When Do Terrible Twos Start And How Long Do They Last? 

 January 20, 2022

Every parent has dealt with the dreaded terrible twos. It is a totally normal part of raising toddlers, but there were times that I thought I was going to pull my hair out. I dealt with it all, the frustration, tantrums, and of course, the telling me NOΒ whenever I told them to do something. At some point as parents we’ll all ask ourselves: when do terrible twos start and how long do they last? What are the signs and symptoms that my child is into the terrible twos?

When Do The Terrible Twos Start And Why Are They So Terrible?

Toddlerhood starts at the age of one and lasts until the age of three. During that time, a toddler will learn about emotions, talk and walk, and have opinions. In addition, a toddler will want to explore their environment their way and do what they want when they want to do it.  Generally, the terrible twos will start anywhere from 18 to 30 months and sometimes continue well into the third year.

Can The Terrible Twos Start Early?

Yes, the terrible twos can start early. Indeed they might not occur right as they turn two. Instead, you might see them start later or earlier, depending on the child. If you are as lucky as I were this can occur as early as 1 year old.
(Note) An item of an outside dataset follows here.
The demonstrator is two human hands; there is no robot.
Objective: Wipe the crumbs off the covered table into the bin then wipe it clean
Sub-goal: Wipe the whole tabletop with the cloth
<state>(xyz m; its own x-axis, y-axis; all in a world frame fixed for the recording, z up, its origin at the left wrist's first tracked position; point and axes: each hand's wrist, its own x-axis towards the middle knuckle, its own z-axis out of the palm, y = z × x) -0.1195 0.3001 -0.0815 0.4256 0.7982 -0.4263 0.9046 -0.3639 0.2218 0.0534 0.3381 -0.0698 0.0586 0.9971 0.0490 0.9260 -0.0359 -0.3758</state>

How Long Do The Terrible Twos Last?

I found myself asking how long do the terrible twos last all the time. A friend once told me until adulthood. While it is not quite that bad, the terrible twos can last and go into the terrible threes. By the age of four, the terrible years have finished most of the time because the child can understand instructions, follow the rules, and have reached motor development where they can do the things they need to do. However, suppose a parent still sees behavioral problems at age four or the terrible twos or threes are worse than expected. In that case, they should make an appointment with their family physician to rule out any behavioral problems.
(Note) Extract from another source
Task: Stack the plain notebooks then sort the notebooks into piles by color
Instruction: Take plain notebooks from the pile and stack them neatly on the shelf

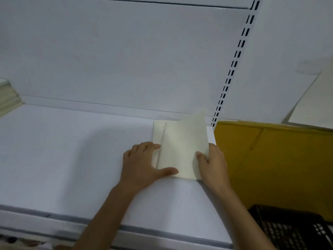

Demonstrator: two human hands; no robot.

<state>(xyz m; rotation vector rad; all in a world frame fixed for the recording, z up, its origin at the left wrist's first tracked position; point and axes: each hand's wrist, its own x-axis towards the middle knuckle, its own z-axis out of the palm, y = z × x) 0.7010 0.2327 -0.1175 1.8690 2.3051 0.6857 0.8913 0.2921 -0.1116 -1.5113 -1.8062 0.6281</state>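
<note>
My left hand (pixel 142 161): lies flat, palm down, on the near left corner of the plain cream rectangular paper notebook (pixel 180 145).
My left fingers (pixel 151 146): close together and nearly straight, tips on the notebook's left edge; the thumb is spread wide along its near edge.
My right hand (pixel 212 165): grips the notebook's right edge.
My right fingers: the thumb (pixel 201 156) presses on top of the cover; the others curl under the edge, out of sight, so this is a pinch.
Notebook position: on the white metal shelf (pixel 72 150), at its right end, just beside the mustard-yellow flat panel (pixel 279 159).
Notebook direction: long axis runs away from me toward the back wall, leaning slightly right; the far right corner lifts off.
Underneath: a second cream sheet or cover (pixel 158 132) shows as a strip along the left side; I cannot tell how many lie there.
Far left: a pale stack of books (pixel 8 98) at the shelf's end, well apart.
Lower right: a black plastic lattice crate (pixel 288 230).
</note>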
What Causes The Terrible Twos In Toddlers?

The main thing that causes the terrible twos in toddlers is related to the fact that their emotional, verbal, and physical skills are not fully developed. They get frustrated trying to do a task they cannot yet do. Some things a parent may see include the child not telling you exactly what they want, having the patience to wait their turn, and having issues with their hand and eye coordination.

What Are The Most Common Terrible Twos Symptoms and Signs?

I saw several terrible twos symptoms in my children, and most other parents will probably as well. 

The 6 Most Common Terrible Twos Symptoms

1. Tantrums

The most common terrible twos symptoms are tantrums. They can be mild whining, or they can be a hysterical meltdown. Children may scream, cry, and demand whatever they want. The toddler may also get physical and do things like biting, throwing things, kicking, and hitting. A tantrum may seem like a long-lived one, but they last under five minutes most of the time. Tantrums occur in both boys and girls equally.

2. Opposition

As a toddler grows, they will gain new abilities and skills. A toddler is naturally going to want to test those new skills and abilities. Unfortunately, it can lead to toddlers not wanting to do the things they have always done. For example, a toddler who wants to be independent may refuse to hold their parent’s help when walking or putting their clothes on. The more independent the toddler feels, the more they will not want the help they usually have had. In some cases, parents may deal with a toddler that thinks they know how to do something but cannot master that skill. They will then get frustrated, and this may lead to a tantrum.

3. Mood Swings

Another common symptom of terrible twos is mood swings. Toddlers have mood swings during this time, and no toddler is not going to have one. One minute, they will be the happiest toddler in the whole wide world. Then, the next minute, they are holy terrors, screaming, crying, and making everyone miserable. It typically comes from wanting to do things themselves, and they cannot do it, or they are simply mad because they are not getting their way.

4. Lack Of Patience

The lack of patience it’s also a very common terrible twos symptom. Whatever toddlers want they want it NOW. They are not willing to wait even a minute. Toddlers fully embrace and leave at the present moment, and since they don’t have yet a good notion of time patience it’s not one of their strong character’s features. 

5. Frustration

Since their verbal, and physical skills are not fully developed they get easily frustrated when they are not properly understood. At the same time, it’s going to be harder and harder to distract them and make them forget what they want.

6. Independency

Terrible twos symptoms and signs

Even though toddlers often need assistance to execute things often they don’t want you to help them, after all, they are independent human beings.  For them, it’s super important to do everything by themselves-eat (even though they will make a huge mess), dress (even though it can take an hour), turn on the light (even though they cannot reach it), climb the stairs (even though they constantly fall), walk on the street without holding your hand (even though they can get hit by a car). They can throw terrible tantrums just because you tried to be helpful or save their life.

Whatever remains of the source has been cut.